• [REQUIRED ACTION] Take the material below and reproduce, word for word, only the lines from the line with "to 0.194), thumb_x" through the line with "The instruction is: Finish".

• [DATA SEGMENT]
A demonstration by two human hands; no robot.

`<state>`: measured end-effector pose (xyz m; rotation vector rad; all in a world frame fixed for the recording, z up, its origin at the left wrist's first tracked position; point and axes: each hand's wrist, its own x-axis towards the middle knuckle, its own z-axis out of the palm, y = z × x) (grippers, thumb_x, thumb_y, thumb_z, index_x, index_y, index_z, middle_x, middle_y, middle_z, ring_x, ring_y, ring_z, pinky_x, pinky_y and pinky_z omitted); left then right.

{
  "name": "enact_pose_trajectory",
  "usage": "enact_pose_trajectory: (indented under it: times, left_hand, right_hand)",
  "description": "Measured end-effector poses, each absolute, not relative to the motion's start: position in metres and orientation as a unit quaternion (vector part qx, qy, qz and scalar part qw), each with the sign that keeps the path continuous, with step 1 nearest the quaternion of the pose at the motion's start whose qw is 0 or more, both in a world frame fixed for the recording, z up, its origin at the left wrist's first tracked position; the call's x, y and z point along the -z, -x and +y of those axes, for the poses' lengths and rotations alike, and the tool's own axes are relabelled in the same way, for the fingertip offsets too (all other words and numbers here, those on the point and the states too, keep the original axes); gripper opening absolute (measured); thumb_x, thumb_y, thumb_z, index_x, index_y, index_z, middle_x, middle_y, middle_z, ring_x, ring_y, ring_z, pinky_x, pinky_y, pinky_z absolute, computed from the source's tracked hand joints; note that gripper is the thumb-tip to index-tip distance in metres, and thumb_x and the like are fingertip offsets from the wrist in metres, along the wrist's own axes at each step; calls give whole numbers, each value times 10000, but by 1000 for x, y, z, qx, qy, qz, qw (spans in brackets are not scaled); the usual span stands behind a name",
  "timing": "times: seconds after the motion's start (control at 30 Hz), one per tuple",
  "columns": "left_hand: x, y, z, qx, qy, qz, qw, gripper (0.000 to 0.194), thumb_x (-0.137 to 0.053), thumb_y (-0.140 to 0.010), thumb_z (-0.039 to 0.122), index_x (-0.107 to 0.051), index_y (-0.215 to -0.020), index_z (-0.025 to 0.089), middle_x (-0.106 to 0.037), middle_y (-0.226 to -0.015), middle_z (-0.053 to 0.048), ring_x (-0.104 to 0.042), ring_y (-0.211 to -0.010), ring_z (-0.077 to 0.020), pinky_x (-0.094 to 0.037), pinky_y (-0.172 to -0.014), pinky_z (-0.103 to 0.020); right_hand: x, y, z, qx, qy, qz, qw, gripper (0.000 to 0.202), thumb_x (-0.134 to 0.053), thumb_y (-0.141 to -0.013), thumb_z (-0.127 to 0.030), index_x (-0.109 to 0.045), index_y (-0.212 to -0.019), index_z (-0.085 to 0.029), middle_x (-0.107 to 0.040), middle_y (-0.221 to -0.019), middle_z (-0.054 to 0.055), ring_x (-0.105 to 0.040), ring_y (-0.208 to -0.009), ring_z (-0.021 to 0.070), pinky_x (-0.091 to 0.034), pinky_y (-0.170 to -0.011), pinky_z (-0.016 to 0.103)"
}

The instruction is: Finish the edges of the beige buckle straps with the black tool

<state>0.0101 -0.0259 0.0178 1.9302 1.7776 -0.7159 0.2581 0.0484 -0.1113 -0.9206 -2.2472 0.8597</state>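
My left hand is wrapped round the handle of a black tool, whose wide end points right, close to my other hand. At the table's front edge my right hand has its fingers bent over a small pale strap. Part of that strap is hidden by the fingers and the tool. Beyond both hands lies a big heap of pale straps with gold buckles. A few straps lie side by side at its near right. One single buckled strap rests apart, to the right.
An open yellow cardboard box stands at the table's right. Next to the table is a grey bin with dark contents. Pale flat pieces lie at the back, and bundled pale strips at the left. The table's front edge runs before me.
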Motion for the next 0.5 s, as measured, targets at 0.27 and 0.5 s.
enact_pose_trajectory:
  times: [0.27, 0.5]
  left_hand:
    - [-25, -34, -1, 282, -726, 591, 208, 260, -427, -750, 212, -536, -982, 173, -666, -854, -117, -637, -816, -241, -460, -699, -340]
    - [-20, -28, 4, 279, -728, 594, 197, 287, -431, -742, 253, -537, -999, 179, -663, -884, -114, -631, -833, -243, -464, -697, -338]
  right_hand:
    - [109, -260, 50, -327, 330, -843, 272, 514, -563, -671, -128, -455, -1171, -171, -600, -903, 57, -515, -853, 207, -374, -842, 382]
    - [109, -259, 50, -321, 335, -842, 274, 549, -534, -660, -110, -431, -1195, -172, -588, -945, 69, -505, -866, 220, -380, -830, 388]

• [SOLVED PROBLEM]
  "columns": "left_hand: x, y, z, qx, qy, qz, qw, gripper (0.000 to 0.194), thumb_x (-0.137 to 0.053), thumb_y (-0.140 to 0.010), thumb_z (-0.039 to 0.122), index_x (-0.107 to 0.051), index_y (-0.215 to -0.020), index_z (-0.025 to 0.089), middle_x (-0.106 to 0.037), middle_y (-0.226 to -0.015), middle_z (-0.053 to 0.048), ring_x (-0.104 to 0.042), ring_y (-0.211 to -0.010), ring_z (-0.077 to 0.020), pinky_x (-0.094 to 0.037), pinky_y (-0.172 to -0.014), pinky_z (-0.103 to 0.020); right_hand: x, y, z, qx, qy, qz, qw, gripper (0.000 to 0.202), thumb_x (-0.134 to 0.053), thumb_y (-0.141 to -0.013), thumb_z (-0.127 to 0.030), index_x (-0.109 to 0.045), index_y (-0.212 to -0.019), index_z (-0.085 to 0.029), middle_x (-0.107 to 0.040), middle_y (-0.221 to -0.019), middle_z (-0.054 to 0.055), ring_x (-0.105 to 0.040), ring_y (-0.208 to -0.009), ring_z (-0.021 to 0.070), pinky_x (-0.091 to 0.034), pinky_y (-0.170 to -0.011), pinky_z (-0.016 to 0.103)"
}

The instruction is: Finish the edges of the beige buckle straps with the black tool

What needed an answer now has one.